Murrumbidgee is a former electoral district of the Legislative Assembly in the Australian state of New South Wales, named after the Murrumbidgee River.

History

Until its abolition, Murrumbidgee and Parramatta were the only electorates to have existed continuously since the first Legislative Assembly election in 1856, although before 1913 it was called The Murrumbidgee. It elected two members between 1856 and 1859, one member between 1859 and 1880, two members between 1880 and 1885, three members between 1885 and 1894 and one member between 1894 and 1920. Voters cast a vote for each vacancy. Between 1920 and 1927, it absorbed parts of Lachlan and Ashburnham and elected three members under proportional representation. From 1927 until its abolition at the 2015 election, it elected one member.

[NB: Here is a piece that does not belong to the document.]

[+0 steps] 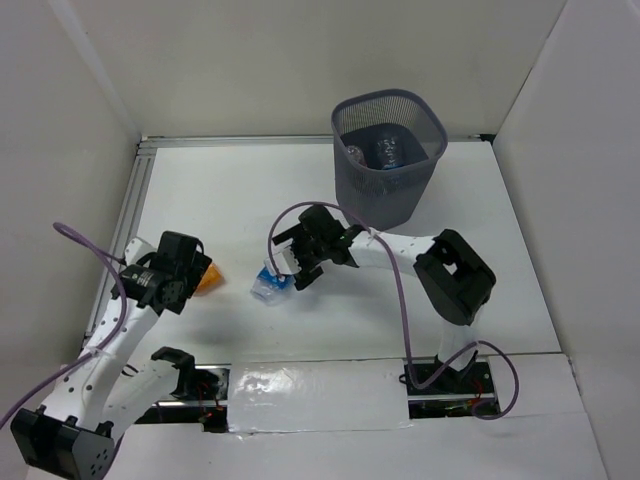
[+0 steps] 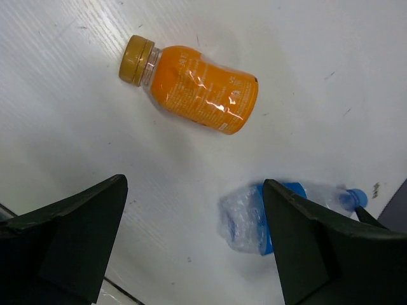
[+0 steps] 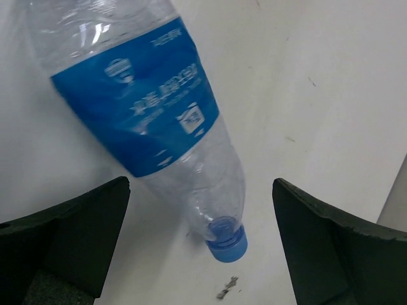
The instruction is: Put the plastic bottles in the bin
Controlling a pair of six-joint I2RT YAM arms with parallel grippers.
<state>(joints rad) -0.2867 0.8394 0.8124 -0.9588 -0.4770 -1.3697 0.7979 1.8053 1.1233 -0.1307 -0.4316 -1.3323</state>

At the 2007 election it included most of Junee Shire (including Junee, Wantabadgery, Harefield, Old Junee and Junee Reefs) Temora Shire, Coolamon Shire, Bland Shire, part of Lachlan Shire (including Condobolin, Lake Cargelligo and Burcher), Narrandera Shire, Leeton Shire, the City of Griffith, Murrumbidgee Shire and part of Carrathool Shire (including Rankins Springs and Carrathool).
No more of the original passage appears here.